___ Records shown ___

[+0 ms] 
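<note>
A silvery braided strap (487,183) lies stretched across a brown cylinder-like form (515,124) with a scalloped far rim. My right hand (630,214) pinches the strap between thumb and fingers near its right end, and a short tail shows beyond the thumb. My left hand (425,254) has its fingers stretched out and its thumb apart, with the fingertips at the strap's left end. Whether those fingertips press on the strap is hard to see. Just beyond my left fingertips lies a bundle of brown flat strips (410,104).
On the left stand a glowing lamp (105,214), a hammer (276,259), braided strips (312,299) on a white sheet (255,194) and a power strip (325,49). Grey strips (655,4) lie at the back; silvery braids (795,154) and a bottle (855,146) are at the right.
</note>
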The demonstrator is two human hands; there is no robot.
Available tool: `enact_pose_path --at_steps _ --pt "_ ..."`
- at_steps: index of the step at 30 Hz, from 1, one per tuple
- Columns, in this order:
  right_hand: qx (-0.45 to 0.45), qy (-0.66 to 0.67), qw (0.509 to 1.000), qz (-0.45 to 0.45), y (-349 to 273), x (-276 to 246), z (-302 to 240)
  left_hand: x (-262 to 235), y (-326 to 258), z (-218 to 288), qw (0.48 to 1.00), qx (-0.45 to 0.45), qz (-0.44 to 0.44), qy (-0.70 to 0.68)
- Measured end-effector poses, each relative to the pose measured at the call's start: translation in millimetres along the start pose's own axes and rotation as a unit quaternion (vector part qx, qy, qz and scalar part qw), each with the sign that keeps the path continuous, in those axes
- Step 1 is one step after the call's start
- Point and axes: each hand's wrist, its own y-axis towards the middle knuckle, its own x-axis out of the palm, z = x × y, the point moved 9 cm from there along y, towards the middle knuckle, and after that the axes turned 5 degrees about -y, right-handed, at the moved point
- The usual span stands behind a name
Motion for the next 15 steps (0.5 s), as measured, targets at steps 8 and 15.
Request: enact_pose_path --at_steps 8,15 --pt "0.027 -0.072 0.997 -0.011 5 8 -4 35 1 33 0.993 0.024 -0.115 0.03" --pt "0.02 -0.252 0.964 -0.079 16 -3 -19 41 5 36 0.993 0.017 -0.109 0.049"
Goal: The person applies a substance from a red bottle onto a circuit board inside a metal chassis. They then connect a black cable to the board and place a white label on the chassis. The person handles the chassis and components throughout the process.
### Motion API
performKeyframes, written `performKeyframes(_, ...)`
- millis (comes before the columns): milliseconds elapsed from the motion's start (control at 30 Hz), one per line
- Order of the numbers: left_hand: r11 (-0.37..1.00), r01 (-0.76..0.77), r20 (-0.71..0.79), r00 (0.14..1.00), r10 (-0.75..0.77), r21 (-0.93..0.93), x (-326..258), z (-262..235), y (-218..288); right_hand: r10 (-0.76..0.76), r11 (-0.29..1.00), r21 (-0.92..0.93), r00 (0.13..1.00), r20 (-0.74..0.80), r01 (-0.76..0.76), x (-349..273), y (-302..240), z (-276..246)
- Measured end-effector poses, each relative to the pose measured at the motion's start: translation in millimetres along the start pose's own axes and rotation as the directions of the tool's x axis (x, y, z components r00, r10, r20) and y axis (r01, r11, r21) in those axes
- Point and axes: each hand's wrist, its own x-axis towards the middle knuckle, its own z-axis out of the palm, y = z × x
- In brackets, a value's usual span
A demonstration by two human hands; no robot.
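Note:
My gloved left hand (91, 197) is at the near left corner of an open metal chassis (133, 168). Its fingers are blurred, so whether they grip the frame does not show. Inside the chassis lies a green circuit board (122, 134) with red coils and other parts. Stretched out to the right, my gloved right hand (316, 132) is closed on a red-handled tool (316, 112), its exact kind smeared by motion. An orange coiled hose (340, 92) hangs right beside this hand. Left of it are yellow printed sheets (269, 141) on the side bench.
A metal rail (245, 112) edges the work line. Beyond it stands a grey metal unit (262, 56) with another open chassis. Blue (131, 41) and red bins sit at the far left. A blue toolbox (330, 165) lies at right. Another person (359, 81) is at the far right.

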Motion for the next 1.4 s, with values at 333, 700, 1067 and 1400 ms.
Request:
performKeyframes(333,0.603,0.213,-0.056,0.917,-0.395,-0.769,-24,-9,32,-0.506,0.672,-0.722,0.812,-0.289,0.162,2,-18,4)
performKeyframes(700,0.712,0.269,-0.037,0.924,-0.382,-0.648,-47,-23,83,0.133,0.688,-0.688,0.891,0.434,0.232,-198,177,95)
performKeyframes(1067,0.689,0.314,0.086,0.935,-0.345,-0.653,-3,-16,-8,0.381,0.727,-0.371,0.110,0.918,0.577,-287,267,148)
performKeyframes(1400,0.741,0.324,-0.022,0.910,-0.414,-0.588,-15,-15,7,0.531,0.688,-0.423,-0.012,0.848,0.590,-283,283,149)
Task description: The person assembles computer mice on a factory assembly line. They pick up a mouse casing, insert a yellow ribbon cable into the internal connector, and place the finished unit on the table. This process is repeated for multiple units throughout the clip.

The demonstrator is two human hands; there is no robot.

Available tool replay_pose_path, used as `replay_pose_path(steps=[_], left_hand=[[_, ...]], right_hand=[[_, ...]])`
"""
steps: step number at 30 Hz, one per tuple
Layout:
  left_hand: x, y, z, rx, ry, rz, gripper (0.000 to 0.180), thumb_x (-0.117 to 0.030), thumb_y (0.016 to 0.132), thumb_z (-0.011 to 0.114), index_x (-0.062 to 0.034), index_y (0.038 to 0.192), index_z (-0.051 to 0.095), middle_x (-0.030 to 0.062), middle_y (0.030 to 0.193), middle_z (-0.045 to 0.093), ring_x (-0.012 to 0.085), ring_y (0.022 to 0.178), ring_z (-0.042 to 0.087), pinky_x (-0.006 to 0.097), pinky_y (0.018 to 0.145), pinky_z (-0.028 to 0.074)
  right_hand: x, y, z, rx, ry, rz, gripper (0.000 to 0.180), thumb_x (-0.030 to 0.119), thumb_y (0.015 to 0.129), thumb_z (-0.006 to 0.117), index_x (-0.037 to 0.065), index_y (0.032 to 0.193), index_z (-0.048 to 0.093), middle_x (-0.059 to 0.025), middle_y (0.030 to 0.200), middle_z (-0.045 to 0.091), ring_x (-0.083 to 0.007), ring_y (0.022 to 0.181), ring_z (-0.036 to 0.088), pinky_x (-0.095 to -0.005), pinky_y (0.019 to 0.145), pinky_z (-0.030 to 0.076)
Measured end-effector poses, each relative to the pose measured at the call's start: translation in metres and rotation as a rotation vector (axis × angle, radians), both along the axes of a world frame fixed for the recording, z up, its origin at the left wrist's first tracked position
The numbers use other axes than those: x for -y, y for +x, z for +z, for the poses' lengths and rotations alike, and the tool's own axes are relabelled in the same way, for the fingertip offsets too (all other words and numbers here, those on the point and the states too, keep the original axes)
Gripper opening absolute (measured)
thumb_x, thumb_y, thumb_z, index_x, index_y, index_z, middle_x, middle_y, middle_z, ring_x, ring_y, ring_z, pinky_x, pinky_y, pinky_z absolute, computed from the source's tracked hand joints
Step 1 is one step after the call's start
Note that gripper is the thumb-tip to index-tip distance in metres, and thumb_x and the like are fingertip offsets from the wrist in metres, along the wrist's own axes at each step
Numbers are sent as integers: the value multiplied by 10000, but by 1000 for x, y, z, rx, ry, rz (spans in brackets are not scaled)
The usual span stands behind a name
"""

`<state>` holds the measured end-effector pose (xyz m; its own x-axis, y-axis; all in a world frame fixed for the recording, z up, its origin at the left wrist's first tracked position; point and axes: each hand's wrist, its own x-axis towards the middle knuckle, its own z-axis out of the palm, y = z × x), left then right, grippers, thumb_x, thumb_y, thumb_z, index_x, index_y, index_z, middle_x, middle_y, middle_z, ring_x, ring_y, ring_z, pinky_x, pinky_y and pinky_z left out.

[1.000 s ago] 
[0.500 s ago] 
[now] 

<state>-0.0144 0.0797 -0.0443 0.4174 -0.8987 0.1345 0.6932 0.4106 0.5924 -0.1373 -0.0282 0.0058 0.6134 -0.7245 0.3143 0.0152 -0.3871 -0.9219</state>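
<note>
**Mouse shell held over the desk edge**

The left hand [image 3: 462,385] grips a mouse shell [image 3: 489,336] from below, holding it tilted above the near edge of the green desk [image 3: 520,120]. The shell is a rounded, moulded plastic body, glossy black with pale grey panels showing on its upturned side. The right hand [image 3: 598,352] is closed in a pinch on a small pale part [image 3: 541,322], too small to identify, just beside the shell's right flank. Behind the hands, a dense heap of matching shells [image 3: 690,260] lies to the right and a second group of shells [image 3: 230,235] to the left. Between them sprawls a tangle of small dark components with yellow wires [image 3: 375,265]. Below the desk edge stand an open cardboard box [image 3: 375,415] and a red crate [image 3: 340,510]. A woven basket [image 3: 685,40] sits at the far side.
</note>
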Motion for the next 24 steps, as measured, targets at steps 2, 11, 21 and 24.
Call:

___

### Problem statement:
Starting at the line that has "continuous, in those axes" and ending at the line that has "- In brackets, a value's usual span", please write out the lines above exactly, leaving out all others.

### Solution:
- Measured end-effector poses, each relative to the pose measured at the call's start: translation in millimetres along the start pose's own axes and rotation as a unit quaternion (vector part qx, qy, qz and scalar part qw), each with the sign that keeps the path continuous, in those axes
- Step 1 is one step after the call's start
- Point and axes: each hand's wrist, its own y-axis towards the middle knuckle, its own x-axis out of the palm, z = x × y, the point moved 9 cm from there along y, towards the middle knuckle, and after that the axes turned 5 degrees about -y, right-handed, at the moved point
- The usual span stands behind a name
Motion for the next 15 steps (0.5 s), as measured, targets at steps 8 and 15.
Request: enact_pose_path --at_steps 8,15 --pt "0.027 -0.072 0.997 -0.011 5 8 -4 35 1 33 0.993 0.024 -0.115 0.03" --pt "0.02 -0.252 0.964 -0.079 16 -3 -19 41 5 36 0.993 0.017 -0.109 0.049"
Goal: The person applies a substance from a red bottle onto a circuit board inside a metal chassis. They then connect a black cable to the board and place a white label on the chassis. The person handles the chassis and components throughout the process.
### Motion API
performKeyframes, written `performKeyframes(_, ...)`
- millis (comes before the columns): milliseconds elapsed from the motion's start (control at 30 Hz), one per line
- Order of the numbers: left_hand: r11 (-0.37..1.00), r01 (-0.76..0.77), r20 (-0.71..0.79), r00 (0.14..1.00), r10 (-0.75..0.77), r21 (-0.93..0.93), x (-326..258), z (-262..235), y (-218..288); right_hand: r10 (-0.76..0.76), r11 (-0.29..1.00), r21 (-0.92..0.93), r00 (0.13..1.00), r20 (-0.74..0.80), r01 (-0.76..0.76), x (-349..273), y (-302..240), z (-276..246)
- Measured end-effector poses, each relative to the pose measured at the motion's start: translation in millimetres along the start pose's own axes and rotation as the directions of the tool's x axis (x, y, z components r00, r10, r20) and y axis (r01, r11, r21) in those axes
- Point and axes: each hand's wrist, its own x-axis towards the middle knuckle, its own z-axis out of the palm, y = z × x
- In brackets, a value's usual span

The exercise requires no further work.